## ASSIGNMENT:
These entries are to be set down again exactly.

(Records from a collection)
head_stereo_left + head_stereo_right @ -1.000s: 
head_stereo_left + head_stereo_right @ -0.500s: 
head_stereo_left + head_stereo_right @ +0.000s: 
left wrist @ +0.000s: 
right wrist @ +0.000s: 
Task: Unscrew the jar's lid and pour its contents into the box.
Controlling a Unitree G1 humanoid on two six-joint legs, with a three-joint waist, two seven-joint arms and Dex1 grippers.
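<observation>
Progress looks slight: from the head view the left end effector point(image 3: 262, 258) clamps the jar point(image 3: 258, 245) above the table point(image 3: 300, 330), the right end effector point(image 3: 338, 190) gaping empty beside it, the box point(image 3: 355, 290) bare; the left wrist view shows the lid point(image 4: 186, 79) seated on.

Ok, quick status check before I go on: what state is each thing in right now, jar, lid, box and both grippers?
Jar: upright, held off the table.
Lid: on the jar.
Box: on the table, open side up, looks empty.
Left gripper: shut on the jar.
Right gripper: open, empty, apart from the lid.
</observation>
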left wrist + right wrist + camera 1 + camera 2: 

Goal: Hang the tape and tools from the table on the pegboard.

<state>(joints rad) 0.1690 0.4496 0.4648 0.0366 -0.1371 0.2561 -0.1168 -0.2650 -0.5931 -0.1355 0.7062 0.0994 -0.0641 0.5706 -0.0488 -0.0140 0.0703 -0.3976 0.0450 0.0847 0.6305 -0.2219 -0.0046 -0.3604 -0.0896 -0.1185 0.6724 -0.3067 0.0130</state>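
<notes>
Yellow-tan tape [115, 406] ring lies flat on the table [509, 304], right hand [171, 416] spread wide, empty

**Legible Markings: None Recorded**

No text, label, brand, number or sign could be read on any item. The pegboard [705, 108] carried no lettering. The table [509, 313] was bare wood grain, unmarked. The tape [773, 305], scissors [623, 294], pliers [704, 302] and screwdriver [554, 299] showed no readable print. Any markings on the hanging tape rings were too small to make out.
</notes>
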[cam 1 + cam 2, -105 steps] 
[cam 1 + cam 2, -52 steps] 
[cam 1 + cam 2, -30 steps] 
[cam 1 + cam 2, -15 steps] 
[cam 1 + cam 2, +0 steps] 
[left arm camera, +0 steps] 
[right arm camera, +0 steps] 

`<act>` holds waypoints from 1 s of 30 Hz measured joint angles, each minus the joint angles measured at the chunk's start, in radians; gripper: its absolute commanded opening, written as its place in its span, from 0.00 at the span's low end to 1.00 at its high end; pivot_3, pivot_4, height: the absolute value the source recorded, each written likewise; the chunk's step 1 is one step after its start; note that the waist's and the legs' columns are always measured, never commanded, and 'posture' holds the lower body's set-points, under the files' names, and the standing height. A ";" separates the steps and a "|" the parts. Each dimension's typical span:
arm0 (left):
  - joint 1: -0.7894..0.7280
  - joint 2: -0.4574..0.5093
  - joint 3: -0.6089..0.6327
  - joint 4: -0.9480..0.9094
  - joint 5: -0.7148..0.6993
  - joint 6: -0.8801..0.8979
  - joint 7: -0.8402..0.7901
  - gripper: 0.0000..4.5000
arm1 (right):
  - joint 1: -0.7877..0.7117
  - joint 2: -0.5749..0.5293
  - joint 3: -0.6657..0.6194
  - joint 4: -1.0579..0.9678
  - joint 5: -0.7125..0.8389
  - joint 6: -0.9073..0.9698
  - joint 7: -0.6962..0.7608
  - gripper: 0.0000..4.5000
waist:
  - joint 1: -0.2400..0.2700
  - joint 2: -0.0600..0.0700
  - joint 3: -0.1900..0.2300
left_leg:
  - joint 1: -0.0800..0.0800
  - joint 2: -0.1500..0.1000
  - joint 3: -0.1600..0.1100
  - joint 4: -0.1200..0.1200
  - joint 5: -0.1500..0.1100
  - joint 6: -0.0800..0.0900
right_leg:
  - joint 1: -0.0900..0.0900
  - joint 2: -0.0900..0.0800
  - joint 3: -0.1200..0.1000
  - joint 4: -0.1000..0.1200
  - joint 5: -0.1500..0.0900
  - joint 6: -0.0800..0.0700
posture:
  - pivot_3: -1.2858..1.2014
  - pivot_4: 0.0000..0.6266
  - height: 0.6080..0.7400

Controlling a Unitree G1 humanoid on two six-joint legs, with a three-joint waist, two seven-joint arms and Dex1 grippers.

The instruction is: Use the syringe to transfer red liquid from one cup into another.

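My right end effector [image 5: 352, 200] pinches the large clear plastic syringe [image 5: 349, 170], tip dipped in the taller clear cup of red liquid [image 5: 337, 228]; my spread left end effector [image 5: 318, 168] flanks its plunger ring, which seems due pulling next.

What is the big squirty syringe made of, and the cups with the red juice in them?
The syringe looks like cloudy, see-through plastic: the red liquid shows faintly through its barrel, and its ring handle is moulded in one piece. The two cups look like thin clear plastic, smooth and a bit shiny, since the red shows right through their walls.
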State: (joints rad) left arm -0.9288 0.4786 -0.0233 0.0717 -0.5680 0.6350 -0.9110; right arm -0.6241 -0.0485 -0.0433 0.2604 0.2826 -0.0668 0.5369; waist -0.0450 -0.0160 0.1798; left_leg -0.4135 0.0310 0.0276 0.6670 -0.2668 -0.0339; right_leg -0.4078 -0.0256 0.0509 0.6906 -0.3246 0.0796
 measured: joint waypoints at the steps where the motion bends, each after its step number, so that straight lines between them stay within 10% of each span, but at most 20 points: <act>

## REPLY:
head_stereo_left + head_stereo_right @ -1.000s: 
head_stereo_left + head_stereo_right @ -0.500s: 
head_stereo_left + head_stereo_right @ +0.000s: 
left wrist @ +0.000s: 
right wrist @ +0.000s: 
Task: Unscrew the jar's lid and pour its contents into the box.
Controlling a Unitree G1 humanoid on two six-joint legs, with a three-joint waist, two seven-joint arms and Dex1 grippers.
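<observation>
Progress looks slight: from the head view the left end effector point(image 3: 262, 258) clamps the jar point(image 3: 258, 245) above the table point(image 3: 300, 330), the right end effector point(image 3: 338, 190) gaping empty beside it, the box point(image 3: 355, 290) bare; the left wrist view shows the lid point(image 4: 186, 79) seated on.

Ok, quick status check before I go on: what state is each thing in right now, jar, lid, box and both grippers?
Jar: upright, held off the table.
Lid: on the jar.
Box: on the table, open side up, looks empty.
Left gripper: shut on the jar.
Right gripper: open, empty, apart from the lid.
</observation>
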left wrist + right wrist + camera 1 + camera 2: 

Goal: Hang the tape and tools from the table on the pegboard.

<state>(joints rad) 0.1690 0.4496 0.4648 0.0366 -0.1371 0.2561 -0.1168 -0.2650 -0.5931 -0.1355 0.7062 0.0994 -0.0641 0.5706 -0.0488 -0.0140 0.0703 -0.3976 0.0450 0.0847 0.6305 -0.2219 -0.0046 -0.3604 -0.0896 -0.1185 0.6724 -0.3067 0.0130</state>
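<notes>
Yellow-tan tape [115, 406] ring lies flat on the table [509, 304], right hand [171, 416] spread wide, empty

**Legible Markings: None Recorded**

No text, label, brand, number or sign could be read on any item. The pegboard [705, 108] carried no lettering. The table [509, 313] was bare wood grain, unmarked. The tape [773, 305], scissors [623, 294], pliers [704, 302] and screwdriver [554, 299] showed no readable print. Any markings on the hanging tape rings were too small to make out.
</notes>
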[cam 1 + cam 2, -105 steps] 
[cam 1 + cam 2, -52 steps] 
[cam 1 + cam 2, -30 steps] 
[cam 1 + cam 2, -15 steps] 
[cam 1 + cam 2, +0 steps] 
[left arm camera, +0 steps] 
[right arm camera, +0 steps] 

`<act>` holds waypoints from 1 s of 30 Hz measured joint angles, each minus the joint angles measured at the chunk's start, in radians; gripper: its absolute commanded opening, written as its place in its span, from 0.00 at the span's low end to 1.00 at its high end; pivot_3, pivot_4, height: the absolute value the source recorded, each written likewise; the chunk's step 1 is one step after its start; note that the waist's and the legs' columns are always measured, never commanded, and 'posture' holds the lower body's set-points, under the files' names, and the standing height. A ";" separates the steps and a "|" the parts. Each dimension's typical span:
arm0 (left):
  - joint 1: -0.7894..0.7280
  - joint 2: -0.4574..0.5093
  - joint 3: -0.6089..0.6327
  - joint 4: -0.9480..0.9094
  - joint 5: -0.7148..0.6993
  - joint 6: -0.8801..0.8979
  - joint 7: -0.8402..0.7901
  - gripper: 0.0000..4.5000
arm1 (right):
  - joint 1: -0.7877..0.7117
  - joint 2: -0.5749..0.5293
  - joint 3: -0.6657..0.6194
  - joint 4: -1.0579..0.9678
  - joint 5: -0.7125..0.8389
  - joint 6: -0.9073..0.9698
  - joint 7: -0.6962..0.7608
  - gripper: 0.0000..4.5000
waist:
  - joint 1: -0.2400..0.2700
  - joint 2: -0.0600..0.0700
  - joint 3: -0.1900..0.2300
left_leg:
  - joint 1: -0.0800..0.0800
  - joint 2: -0.1500..0.1000
  - joint 3: -0.1600..0.1100
  - joint 4: -0.1200..0.1200
  - joint 5: -0.1500..0.1100
  - joint 6: -0.0800..0.0900
right_leg:
  - joint 1: -0.0900..0.0900
  - joint 2: -0.0900..0.0800
  - joint 3: -0.1200..0.1000
  - joint 4: -0.1000..0.1200
  - joint 5: -0.1500..0.0900
  - joint 6: -0.0800..0.0700
posture:
  - pivot_3: -1.2858..1.2014
  - pivot_4: 0.0000..0.6266
  - height: 0.6080..0.7400

Controlling a Unitree G1 humanoid on two six-joint legs, with a three-joint waist, two seven-joint arms and Dex1 grippers.

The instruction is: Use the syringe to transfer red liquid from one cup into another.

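My right end effector [image 5: 352, 200] pinches the large clear plastic syringe [image 5: 349, 170], tip dipped in the taller clear cup of red liquid [image 5: 337, 228]; my spread left end effector [image 5: 318, 168] flanks its plunger ring, which seems due pulling next.

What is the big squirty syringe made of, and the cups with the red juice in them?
The syringe looks like cloudy, see-through plastic: the red liquid shows faintly through its barrel, and its ring handle is moulded in one piece. The two cups look like thin clear plastic, smooth and a bit shiny, since the red shows right through their walls.
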State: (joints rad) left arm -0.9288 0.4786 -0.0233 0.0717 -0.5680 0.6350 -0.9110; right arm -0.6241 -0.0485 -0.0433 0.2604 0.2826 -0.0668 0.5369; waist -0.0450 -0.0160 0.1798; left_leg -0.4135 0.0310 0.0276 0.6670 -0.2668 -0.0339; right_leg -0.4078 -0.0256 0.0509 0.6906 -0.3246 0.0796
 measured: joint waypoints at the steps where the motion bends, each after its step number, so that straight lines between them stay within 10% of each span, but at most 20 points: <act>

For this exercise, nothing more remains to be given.